New Firewall interface in WinAV 21.11

[Pavel Krejci]

Redesigned WinAV firewall is going to be launched together with Business Hub 8.36 release. It includes a new look and layout of settings, and new advanced features. The new Firewall will be enabled in end-clients running 21.11.

Firewall Policies in Hub/Cloud Console
The controls for the new firewall will be available in the cloud consoles - see cloud console 8.36 release notes for more information.

Local Client Firewall
The Firewall component UI has been updated, with the tabs available: Networks, Apps, Logs, and Advanced.

Networks tab

• The user can view the current and recent networks, and see whether they are Trusted or Untrusted.

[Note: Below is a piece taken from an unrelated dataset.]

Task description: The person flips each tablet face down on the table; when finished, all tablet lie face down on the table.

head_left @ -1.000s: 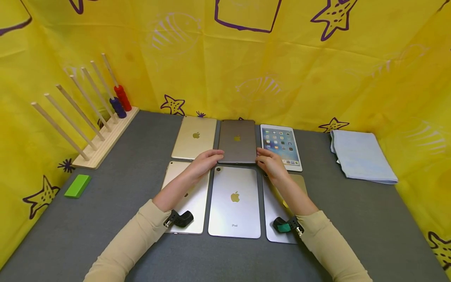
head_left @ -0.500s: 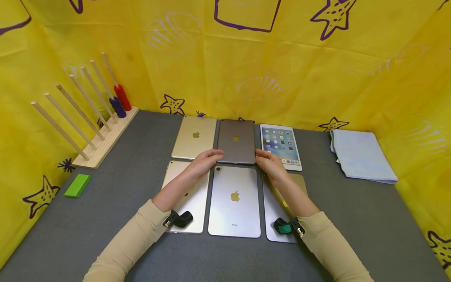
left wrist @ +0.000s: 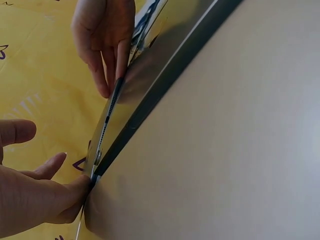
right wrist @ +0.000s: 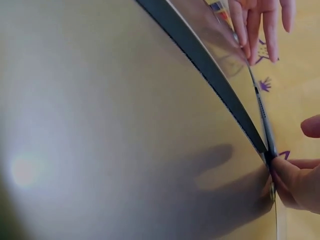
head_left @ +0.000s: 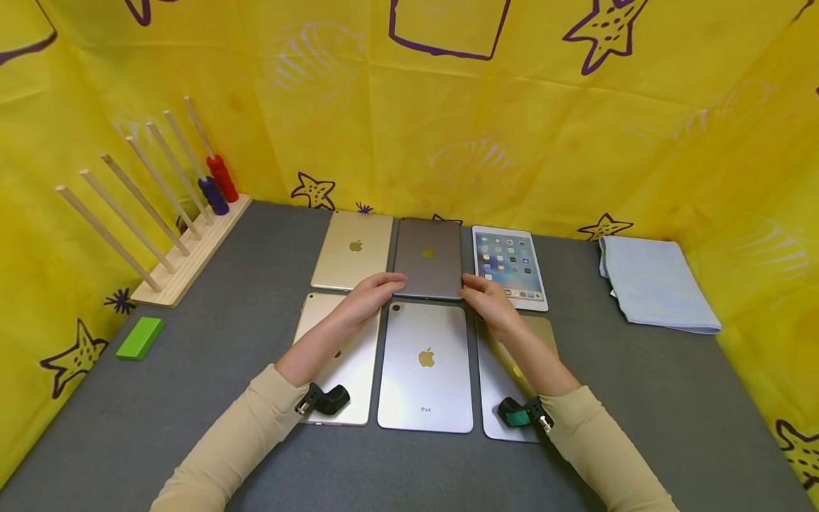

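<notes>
A dark grey tablet (head_left: 425, 245) lies back up in the middle of the rear row. My left hand (head_left: 371, 299) touches its near left corner, fingers extended. At the opposite side, the fingertips of my right hand (head_left: 493, 306) rest against the near right edge. Both wrist views show the fingers at the tablet's thin edge, the left thumb (left wrist: 19, 132) held apart from it. A gold tablet (head_left: 350, 267) lies to the left, and a white tablet (head_left: 512, 259) with its screen up to the right. In front is a silver tablet (head_left: 425, 398).
Partly under my forearms, two more tablets flank the silver one: a pale tablet (head_left: 352, 377) at left and a silver-gold tablet (head_left: 499, 377) at right. A wooden peg rack (head_left: 192, 252) and green block (head_left: 141, 338) stand left; a folded blue cloth (head_left: 659, 284) lies right.
The dark grey tablet has shifted slightly left, with the right fingers following its right edge. The left hand stays nearly still.
</notes>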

Trusted = Private, Untrusted = Public.
  
• The user can expand Show Settings and change the trust option (if not controlled by policies), and also view the network details using the icon next to the Show/Hide Settings button

Apps tab

• Under Apps, the user can view the existing applications that have communicated on the device, their status (active/inactive), internet usage (last 24 hours of activity), and can immediately block the application.
  
• Under Blocked Apps, the user can view and unblock the blocked applications, as well as accessing the same context menu to turn on ask me mode, show the app details, and show the app rules.

Logs tab

• The Firewall Logs have been moved inside the UI under the Logs tab. The user can see the blocked applications, time, protocol, direction, and IP address.
• Expanding the entry will show the details of the connection, with a link to go directly to the rule triggered

Advanced tab

• The Advanced tab includes the new Firewall features where the user can enable/disable each one (managed devices should manage this setting from the policy)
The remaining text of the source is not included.